Home Artists Posts Import Register

Content

Hey! As you're probably all aware, DAR is still not updated to the most recent Skyrim version. It has become a rather big problem, leading people to downgrade their game version, which is a temporary solution, but is not feasible in the long run. 

Imagine starting to mod a game you're not familiar with and right away you learn that you have to downgrade the game to an older version (people tell you it's fine, the patch does nothing worthwhile, but can you believe them? You're new here, after all) to make some of the mods work, while the vast majority works just fine. Doesn't that sound kinda fishy? At the same time other mods only support the most recent version, or the last few ones.

It's a mess right now, honestly.

Of course, Felisky has no obligation to update DAR. That's absolutely fine. Mod authors can move on.

What is not fine, however, is that nobody else can update it either, as it's closed source/locked permissions.

I believe an important framework like that, enabling a lot of other incredible mods, shouldn't be a black box that's pretty much unsalvageable when the author goes MIA. It's the sort of a plugin where I believe the author has some sort of responsibility to at least enable someone else to take over in case they leave, simply because of how important it is to the modscene.


I've attempted to figure out what DAR is doing a few times already, and I recently gave it another shot, with more determination, and finally succeeded in replacing an animation with another one (with a different filename, even), not referenced in any behavior.

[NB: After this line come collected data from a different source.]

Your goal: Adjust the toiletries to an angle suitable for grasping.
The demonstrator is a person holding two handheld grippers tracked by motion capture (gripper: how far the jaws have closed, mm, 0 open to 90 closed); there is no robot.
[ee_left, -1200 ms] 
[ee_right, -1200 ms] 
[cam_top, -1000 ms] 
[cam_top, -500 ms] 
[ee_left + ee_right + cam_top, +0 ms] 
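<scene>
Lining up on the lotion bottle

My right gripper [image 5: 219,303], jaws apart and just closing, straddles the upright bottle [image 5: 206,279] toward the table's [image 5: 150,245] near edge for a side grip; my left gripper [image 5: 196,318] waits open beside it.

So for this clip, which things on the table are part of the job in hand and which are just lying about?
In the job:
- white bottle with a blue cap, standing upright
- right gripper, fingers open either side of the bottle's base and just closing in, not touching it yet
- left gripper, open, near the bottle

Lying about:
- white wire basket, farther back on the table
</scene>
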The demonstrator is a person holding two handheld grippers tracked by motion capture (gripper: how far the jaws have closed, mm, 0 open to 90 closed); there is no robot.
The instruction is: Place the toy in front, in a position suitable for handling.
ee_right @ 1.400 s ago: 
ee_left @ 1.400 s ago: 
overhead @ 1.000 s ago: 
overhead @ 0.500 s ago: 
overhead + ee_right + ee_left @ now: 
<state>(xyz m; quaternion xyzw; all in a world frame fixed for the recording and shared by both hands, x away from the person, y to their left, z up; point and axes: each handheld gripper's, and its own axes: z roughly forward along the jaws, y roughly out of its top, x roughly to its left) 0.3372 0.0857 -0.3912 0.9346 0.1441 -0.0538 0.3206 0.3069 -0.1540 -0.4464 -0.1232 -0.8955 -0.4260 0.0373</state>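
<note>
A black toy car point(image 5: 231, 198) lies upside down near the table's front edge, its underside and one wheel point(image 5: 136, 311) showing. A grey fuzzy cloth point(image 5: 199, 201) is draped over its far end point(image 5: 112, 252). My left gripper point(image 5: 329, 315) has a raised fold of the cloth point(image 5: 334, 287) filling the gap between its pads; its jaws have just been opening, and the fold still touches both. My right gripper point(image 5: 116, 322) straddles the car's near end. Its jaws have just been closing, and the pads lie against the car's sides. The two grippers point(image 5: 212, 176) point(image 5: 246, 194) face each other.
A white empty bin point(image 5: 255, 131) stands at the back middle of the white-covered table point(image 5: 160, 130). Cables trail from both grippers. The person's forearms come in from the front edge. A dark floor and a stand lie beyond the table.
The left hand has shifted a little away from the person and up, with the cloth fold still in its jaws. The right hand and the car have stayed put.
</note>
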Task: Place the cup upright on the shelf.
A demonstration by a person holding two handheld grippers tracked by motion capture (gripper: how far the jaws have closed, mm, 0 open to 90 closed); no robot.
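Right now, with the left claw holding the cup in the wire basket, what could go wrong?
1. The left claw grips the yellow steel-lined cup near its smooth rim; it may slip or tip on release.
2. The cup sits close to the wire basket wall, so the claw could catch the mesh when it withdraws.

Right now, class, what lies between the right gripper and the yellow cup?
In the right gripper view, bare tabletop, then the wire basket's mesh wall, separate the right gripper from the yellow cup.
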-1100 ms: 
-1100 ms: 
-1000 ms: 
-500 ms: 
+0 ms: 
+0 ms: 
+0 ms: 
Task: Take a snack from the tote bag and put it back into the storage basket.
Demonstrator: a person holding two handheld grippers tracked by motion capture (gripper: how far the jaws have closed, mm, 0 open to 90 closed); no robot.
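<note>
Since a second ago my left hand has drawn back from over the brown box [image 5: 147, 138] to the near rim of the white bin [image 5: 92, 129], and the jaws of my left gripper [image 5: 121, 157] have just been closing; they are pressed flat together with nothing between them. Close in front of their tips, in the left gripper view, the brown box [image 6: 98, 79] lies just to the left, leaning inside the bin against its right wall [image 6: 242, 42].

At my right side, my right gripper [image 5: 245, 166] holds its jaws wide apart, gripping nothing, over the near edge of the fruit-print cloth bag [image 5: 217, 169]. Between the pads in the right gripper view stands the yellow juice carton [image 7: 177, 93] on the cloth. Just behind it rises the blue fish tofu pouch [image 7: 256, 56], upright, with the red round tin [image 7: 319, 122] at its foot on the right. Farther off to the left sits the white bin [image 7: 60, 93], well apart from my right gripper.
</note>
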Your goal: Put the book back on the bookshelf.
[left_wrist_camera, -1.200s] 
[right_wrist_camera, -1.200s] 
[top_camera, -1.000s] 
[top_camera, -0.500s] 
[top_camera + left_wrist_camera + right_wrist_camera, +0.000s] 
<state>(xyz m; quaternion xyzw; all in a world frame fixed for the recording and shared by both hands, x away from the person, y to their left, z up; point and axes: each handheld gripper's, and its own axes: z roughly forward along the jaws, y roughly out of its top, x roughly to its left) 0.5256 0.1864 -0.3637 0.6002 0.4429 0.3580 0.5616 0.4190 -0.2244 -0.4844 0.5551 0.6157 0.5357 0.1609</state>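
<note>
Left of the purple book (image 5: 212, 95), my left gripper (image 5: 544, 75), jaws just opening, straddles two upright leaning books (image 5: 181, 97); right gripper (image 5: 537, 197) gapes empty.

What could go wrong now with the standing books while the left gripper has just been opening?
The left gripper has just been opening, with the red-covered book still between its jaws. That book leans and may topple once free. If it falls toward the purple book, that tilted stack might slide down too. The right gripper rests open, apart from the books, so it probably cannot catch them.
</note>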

At this point it's all hardcoded, of course, not using any sort of conditions, but the hard part seems to be done.


To be clear: this is not going to be a patch to make DAR work on the most recent Skyrim version. This is going to be a new plugin, made from scratch, that aims to do the same (and a bit more) and will have to maintain backwards compatibility with DAR-structured mods. Replicating the conditions system will definitely take some time.

It will, of course, have full source available over on GitHub and will be open to pull requests with new features. That was also a problem with DAR, where I've been told by animators that they wished DAR had some additional (trivial to implement) conditions. And nothing could be done, there was no way for another programmer to spend the five minutes and add the new condition, or even really get in contact with the author.


I'm also open to suggestions - what's missing, what could be improved from DAR.

The first version will need to have feature parity with DAR, then we can move on to adding new stuff.

Simply playing a new animation, without annoying and messy behavior patches, is something that will be needed by my future Ability Framework. This use case is not really supported by DAR, trying to use DAR's system would be messy and prone to conflicts. This has been in part my motivation to make a replacement for DAR.

Comments

Anonymous

Will you be building it using CommonLib NG, so future updates and new stuff will work across all updates?